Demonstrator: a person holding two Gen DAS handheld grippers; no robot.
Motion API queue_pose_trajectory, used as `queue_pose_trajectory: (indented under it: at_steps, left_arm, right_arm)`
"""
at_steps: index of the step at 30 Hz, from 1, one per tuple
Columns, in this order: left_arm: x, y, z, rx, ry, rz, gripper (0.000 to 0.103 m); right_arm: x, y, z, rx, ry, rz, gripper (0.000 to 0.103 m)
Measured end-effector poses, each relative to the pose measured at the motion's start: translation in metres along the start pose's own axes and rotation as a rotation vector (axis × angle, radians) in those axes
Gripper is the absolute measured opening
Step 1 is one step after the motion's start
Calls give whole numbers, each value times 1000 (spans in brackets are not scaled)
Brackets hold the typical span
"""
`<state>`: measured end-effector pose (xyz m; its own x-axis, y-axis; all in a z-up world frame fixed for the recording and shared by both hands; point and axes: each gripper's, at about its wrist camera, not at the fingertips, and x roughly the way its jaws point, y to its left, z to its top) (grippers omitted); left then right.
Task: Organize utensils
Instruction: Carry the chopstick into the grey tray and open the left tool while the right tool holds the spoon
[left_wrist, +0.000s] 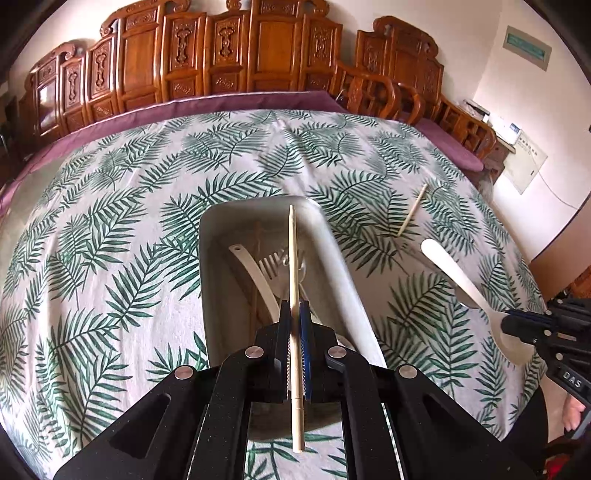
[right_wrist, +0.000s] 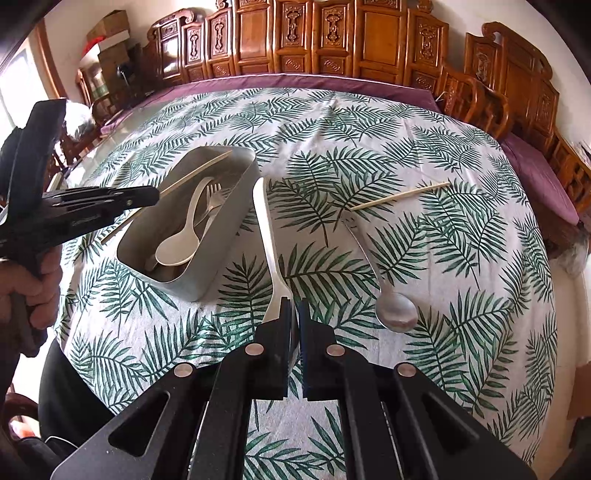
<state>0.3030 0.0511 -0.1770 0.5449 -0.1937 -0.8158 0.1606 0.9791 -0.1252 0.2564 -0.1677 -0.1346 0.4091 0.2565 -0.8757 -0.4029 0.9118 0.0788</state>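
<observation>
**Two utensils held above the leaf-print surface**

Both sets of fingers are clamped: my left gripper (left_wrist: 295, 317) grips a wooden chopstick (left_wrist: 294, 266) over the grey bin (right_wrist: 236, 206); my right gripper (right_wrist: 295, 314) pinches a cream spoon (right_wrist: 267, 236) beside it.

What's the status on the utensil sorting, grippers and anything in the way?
Left gripper shut on chopstick above bin. Right gripper shut on cream spoon. Second chopstick and metal spoon loose on tablecloth. Nothing blocking.

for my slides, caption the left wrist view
Left gripper holds a chopstick over the utensil tray.
</observation>
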Motion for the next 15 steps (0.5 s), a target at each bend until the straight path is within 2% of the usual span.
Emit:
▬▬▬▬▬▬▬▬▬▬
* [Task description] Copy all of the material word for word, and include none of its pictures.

* [Reply to the exercise]
Demonstrator: a person holding two Gen DAS handheld grippers; no robot.
Motion API queue_pose_trajectory, used as `queue_pose_trajectory: (indented under it: at_steps, left_arm, right_arm)`
"""
at_steps: index of the step at 30 Hz, from 1, one per tuple
Columns, in this order: left_arm: x, y, z, rx, ry, rz, gripper (0.000 to 0.103 m); right_arm: x, y, z, rx, ry, rz, gripper (0.000 to 0.103 m)
Measured end-effector poses, each relative to the pose measured at the motion's start: translation in metres along the start pose's own axes and rotation as a rotation vector (axis × angle, radians) in those axes
Gripper is the absolute measured opening
Step 1 is one step after the motion's start
Calls give whole numbers, each value times 1000 (spans in brackets are not scaled)
Brackets hold the typical span
"""
`<state>`: measured end-effector pose (xyz m; its own x-axis, y-axis; all in a z-up world frame fixed for the recording and shared by both hands; point and axes: each gripper's, at about its wrist camera, not at the fingertips, and x roughly the way its jaws point, y to its left, z to its top) (grippers omitted); left then right.
Task: Organize utensils
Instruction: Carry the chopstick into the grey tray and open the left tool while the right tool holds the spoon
[left_wrist, +0.000s] 
[right_wrist, +0.000s] 
<state>0.3030 0.0511 -0.1770 0.5449 -0.1937 -0.8158 0.1606 0.9791 -0.1252 0.2564 -0.1677 -0.1346 0.4091 0.2565 -0.8757 -0.4029 0.9118 0.0788</state>
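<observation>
**Two utensils held above the leaf-print surface**

Both sets of fingers are clamped: my left gripper (left_wrist: 295, 317) grips a wooden chopstick (left_wrist: 294, 266) over the grey bin (right_wrist: 236, 206); my right gripper (right_wrist: 295, 314) pinches a cream spoon (right_wrist: 267, 236) beside it.

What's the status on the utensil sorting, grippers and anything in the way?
Left gripper shut on chopstick above bin. Right gripper shut on cream spoon. Second chopstick and metal spoon loose on tablecloth. Nothing blocking.

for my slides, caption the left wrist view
Left gripper holds a chopstick over the utensil tray.
</observation>
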Motion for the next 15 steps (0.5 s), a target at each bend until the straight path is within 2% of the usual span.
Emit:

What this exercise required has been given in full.